- WORK INSTRUCTION:
Return all of the data verbatim, dropping any picture.
-- Opening Marker --
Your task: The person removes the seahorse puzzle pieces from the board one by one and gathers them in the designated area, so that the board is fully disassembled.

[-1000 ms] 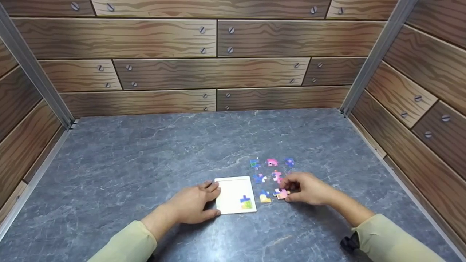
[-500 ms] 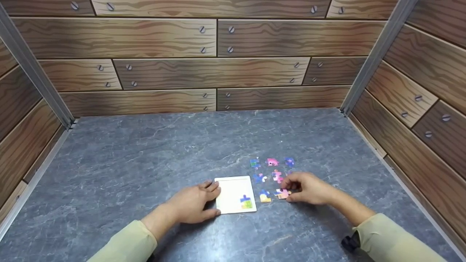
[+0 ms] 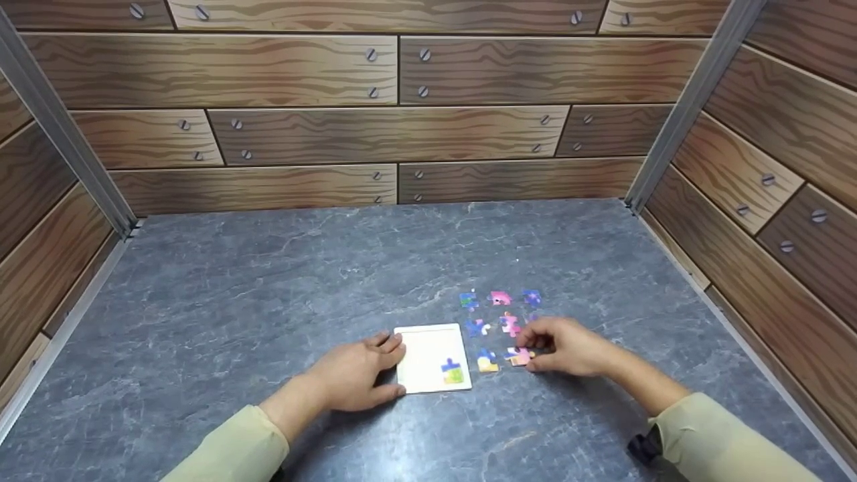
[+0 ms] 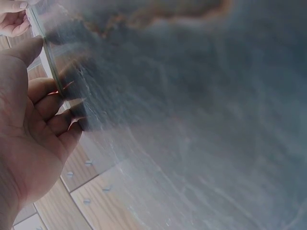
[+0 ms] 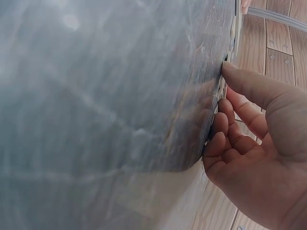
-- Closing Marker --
- SOLUTION TO THIS EXERCISE:
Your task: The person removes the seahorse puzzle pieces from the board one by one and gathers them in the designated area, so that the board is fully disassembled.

[-1000 ms] 
[-500 ms] 
[+0 ms] 
[+0 ms] 
[+0 ms] 

Nothing further is needed to complete this exercise.